Joyce likened birding to fishing, in which just hanging out in a boat with a line in the water was really all the pleasure one needed. She would probably be happy sitting in a boat with a line in the water even if she were not drinking beer. For her catching fish, is mere gravy in the fishing experience. If the birding I had done before in Mindo was like fishing, birding with Marcelo was like fishing in chummed waters. Marcelo was constantly stopping, inexplicably pointing his scope toward something, directing me to the eyepiece, and there was some amazing bird. Often, I was completely unable to see the bird that he had scouted with his unaided eye, even after I had viewed it in the scope. It was an amazing experience.
Lucky for you, another cool thing is that I was able to hold up my tiny digital camera up to the scope and snap some photos. Marcelo, who was better at aligning the camera with the scope’s eyepiece, probably took the best ones.
Marcelo’s English is quite good, and he knows the names of several hundred birds. And like a lot of birds, he can tell the males from the females. He told me the name of this one, I a sure.
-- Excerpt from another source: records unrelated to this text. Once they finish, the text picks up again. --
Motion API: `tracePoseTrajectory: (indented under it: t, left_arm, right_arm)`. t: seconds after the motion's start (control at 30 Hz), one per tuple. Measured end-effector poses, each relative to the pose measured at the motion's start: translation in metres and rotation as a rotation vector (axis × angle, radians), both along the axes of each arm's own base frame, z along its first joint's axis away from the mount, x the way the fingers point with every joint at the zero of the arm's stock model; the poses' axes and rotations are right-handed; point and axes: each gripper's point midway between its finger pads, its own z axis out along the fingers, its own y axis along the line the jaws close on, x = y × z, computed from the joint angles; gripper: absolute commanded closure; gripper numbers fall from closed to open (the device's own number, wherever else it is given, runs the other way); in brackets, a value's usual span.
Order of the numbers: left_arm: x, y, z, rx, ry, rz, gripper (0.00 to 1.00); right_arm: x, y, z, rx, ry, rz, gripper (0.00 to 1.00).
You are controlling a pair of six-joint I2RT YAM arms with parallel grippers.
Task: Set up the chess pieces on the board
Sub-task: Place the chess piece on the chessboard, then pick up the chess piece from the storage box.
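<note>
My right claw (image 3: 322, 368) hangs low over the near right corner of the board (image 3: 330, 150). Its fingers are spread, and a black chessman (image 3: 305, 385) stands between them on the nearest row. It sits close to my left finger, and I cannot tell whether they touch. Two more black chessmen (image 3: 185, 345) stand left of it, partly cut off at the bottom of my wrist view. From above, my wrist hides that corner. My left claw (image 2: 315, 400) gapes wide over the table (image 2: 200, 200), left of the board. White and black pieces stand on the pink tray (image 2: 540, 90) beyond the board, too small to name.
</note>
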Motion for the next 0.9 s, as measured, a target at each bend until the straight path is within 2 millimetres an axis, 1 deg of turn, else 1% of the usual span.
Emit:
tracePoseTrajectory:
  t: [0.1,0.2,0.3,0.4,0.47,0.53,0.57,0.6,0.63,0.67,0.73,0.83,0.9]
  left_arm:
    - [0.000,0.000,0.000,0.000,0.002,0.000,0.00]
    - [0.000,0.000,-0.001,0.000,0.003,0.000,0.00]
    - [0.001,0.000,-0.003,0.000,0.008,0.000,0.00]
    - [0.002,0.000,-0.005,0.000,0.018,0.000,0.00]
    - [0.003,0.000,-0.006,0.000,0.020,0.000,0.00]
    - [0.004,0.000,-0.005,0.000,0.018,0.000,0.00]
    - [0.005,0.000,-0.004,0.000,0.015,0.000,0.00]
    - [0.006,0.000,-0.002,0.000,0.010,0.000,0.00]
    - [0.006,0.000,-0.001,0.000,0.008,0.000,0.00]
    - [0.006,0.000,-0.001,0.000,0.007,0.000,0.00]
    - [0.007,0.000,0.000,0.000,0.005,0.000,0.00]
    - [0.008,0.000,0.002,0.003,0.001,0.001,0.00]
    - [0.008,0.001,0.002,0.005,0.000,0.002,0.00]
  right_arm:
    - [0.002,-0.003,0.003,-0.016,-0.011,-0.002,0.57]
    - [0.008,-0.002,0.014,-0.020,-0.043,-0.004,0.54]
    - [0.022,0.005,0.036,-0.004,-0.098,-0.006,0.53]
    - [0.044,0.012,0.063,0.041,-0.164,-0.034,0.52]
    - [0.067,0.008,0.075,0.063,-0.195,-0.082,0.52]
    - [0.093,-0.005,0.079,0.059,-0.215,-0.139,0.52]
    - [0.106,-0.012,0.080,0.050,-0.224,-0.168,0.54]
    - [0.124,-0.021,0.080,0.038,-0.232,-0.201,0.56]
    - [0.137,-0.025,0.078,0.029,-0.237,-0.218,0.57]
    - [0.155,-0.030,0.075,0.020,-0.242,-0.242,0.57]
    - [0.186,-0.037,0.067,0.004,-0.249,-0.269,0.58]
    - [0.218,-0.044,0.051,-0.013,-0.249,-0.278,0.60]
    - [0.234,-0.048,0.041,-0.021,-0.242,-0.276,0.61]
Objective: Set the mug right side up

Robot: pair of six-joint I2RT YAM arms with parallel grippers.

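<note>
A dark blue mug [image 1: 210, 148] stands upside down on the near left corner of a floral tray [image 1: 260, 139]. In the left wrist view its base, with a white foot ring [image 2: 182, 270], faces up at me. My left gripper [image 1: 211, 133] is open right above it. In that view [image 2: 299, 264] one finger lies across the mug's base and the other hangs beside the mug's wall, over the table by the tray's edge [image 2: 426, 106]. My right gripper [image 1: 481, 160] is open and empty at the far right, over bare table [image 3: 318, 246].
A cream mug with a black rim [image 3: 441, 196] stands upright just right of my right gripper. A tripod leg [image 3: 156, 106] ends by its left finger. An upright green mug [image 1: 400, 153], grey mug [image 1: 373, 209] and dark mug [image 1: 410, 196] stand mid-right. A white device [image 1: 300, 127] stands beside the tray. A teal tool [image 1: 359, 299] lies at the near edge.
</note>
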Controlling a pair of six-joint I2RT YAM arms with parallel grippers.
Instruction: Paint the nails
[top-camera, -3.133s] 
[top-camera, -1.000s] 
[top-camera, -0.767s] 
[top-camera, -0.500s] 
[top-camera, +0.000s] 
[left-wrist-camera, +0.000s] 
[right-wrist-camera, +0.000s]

If you go to Mindo, you really should have Marcelo take you around and see the birds. I think that if I go to any more bird places, I will be likely to seek out a guide with a scope. Playing the game in which someone points at a tree and tries to tell you where to point binoculars is a real drag, at least for a non-birder like me. Unlike for my aunt, for me seeing the birds is the fun part of birding.
Mom said that she would rather just see the birds in the zoo, where she could, you know, actually see them. I think that even for mom, birding with Marcelo would be preferable to seeing the birds in the zoo.
Marcelo’s Leica scope cost about $2400 a couple years ago. Now the same model goes for close to $3000. Paying him $50 for a few hours use with his expert guidance is well worth the price. My only regret is that now I wish that I had hired him on my two previous trips.
Look! There are more pictures of the Mindo birds.
Here is one that Marcelo took with his camera, and in a small world story, as I was showing Marcelo some of my own pictures, he noticed a couple whom I had met in Yellowstone National Park. He had guided them in Mindo a month or so earlier. Sadly, I do not remember their names to track them down to tell them the story.